> _Exercise aim_: Using the listing below, retype exactly the lines starting at the one with "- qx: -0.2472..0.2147" and ending at the one with "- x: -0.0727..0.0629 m", and include both.

> _Exercise inputs_:
• • • • •
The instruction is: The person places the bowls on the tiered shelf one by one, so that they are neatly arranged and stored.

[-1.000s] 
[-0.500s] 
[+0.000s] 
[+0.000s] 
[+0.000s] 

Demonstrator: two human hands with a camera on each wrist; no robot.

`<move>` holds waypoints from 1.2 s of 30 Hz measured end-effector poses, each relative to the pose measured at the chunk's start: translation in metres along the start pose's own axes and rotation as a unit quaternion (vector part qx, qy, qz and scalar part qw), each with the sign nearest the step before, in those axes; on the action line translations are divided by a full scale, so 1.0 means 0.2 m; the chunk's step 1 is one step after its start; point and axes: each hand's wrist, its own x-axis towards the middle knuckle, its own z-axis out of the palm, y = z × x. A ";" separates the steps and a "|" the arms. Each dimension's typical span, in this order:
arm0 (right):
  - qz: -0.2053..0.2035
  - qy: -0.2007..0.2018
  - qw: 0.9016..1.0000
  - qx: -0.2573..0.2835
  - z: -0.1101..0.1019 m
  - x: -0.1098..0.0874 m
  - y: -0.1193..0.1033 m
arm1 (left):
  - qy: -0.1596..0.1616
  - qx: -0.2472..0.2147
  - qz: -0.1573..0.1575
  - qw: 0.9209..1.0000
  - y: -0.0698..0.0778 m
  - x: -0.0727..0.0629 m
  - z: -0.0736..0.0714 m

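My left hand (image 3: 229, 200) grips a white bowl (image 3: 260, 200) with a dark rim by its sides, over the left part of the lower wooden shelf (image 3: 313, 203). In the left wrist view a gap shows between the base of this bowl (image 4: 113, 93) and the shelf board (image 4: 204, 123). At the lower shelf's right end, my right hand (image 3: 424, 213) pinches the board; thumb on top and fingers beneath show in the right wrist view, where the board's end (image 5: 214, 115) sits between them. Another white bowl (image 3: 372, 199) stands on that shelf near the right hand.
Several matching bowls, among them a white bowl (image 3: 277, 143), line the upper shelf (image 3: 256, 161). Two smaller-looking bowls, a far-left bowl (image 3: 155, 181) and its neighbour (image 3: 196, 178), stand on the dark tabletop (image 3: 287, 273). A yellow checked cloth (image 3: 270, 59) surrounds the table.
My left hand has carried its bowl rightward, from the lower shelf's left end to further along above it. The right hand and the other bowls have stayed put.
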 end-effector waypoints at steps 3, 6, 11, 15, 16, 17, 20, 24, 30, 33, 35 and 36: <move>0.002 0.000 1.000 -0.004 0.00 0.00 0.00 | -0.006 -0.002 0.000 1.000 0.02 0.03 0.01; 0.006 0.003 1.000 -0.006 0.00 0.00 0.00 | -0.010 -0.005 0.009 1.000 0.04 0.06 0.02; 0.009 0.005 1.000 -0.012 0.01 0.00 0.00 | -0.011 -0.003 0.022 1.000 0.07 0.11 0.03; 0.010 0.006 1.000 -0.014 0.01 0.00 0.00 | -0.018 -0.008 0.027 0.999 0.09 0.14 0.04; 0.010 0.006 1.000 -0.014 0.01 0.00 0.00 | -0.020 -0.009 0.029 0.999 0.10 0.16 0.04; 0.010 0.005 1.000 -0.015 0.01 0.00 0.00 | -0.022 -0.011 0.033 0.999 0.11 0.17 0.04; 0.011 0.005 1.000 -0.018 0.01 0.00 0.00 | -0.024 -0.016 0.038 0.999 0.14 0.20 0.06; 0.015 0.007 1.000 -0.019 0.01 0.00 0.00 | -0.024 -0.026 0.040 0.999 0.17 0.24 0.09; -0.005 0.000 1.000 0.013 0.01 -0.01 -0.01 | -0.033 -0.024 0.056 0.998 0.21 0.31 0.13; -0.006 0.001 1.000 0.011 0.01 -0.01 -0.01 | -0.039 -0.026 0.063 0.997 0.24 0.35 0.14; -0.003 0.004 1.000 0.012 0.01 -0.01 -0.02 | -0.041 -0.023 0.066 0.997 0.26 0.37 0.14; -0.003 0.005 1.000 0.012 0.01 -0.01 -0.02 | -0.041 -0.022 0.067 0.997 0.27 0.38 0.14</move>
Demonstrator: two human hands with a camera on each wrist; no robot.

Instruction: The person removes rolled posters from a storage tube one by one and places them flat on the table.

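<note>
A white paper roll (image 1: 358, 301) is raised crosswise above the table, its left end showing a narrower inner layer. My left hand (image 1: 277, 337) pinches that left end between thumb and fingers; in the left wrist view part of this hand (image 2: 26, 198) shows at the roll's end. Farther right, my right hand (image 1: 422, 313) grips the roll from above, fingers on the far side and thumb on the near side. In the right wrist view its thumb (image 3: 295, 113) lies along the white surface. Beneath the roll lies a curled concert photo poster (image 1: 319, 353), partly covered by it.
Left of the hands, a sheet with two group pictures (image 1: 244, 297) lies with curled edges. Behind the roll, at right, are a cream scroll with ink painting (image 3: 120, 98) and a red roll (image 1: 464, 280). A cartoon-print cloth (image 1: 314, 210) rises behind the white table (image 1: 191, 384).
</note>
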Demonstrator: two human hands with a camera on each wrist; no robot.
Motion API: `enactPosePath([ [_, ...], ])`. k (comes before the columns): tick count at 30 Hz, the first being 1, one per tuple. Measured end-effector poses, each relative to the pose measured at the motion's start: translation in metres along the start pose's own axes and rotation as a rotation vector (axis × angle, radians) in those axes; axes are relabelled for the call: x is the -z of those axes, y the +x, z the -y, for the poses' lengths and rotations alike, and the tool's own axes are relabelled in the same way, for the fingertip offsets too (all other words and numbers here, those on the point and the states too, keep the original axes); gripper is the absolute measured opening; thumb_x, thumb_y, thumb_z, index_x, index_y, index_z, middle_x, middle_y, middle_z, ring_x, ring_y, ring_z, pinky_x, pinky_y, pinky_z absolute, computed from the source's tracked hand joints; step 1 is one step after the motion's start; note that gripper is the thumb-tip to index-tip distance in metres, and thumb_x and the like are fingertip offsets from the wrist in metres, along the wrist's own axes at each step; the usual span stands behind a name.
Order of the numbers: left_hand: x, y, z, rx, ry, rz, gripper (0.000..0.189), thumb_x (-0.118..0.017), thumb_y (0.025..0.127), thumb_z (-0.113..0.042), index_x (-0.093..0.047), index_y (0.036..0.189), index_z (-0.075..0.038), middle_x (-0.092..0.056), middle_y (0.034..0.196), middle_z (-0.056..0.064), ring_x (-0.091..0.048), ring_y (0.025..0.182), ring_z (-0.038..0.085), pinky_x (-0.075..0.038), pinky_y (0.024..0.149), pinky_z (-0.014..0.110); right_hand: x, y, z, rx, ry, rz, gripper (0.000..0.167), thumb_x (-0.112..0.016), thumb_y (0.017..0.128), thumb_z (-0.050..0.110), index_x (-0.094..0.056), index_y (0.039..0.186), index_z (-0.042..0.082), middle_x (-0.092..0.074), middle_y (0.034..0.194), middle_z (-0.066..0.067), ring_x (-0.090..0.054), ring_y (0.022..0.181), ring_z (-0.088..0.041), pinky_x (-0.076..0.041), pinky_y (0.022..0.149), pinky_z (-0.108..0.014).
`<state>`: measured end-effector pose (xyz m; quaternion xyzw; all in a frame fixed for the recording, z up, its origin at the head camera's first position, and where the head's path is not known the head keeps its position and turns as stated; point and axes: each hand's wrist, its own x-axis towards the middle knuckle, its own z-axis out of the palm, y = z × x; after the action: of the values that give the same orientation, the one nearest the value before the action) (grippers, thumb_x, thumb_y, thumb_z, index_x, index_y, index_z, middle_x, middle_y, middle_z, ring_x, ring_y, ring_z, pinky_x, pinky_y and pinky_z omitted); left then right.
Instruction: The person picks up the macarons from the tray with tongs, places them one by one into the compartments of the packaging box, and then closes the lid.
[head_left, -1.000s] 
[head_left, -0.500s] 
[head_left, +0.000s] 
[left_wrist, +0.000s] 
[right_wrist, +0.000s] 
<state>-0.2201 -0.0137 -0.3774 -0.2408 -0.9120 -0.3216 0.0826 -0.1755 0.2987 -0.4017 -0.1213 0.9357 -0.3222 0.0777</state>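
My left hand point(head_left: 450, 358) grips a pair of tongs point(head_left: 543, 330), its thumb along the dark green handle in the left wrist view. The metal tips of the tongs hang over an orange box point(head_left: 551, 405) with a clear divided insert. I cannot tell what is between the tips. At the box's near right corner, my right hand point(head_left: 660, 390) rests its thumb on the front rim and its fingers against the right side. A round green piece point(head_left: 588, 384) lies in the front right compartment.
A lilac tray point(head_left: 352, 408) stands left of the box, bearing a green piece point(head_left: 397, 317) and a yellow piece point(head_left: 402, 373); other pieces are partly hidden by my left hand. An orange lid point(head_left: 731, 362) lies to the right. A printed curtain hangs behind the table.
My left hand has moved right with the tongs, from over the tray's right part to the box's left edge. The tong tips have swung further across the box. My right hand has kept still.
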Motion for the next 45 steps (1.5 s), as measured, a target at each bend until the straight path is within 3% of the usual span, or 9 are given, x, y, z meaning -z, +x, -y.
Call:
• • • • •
> _Written solution_:
  - qx: -0.2472..0.2147
  - qz: -0.1573..0.1575
  - qw: 0.9209..1.0000
  - y: -0.0698..0.0778 m
  - x: -0.0727..0.0629 m

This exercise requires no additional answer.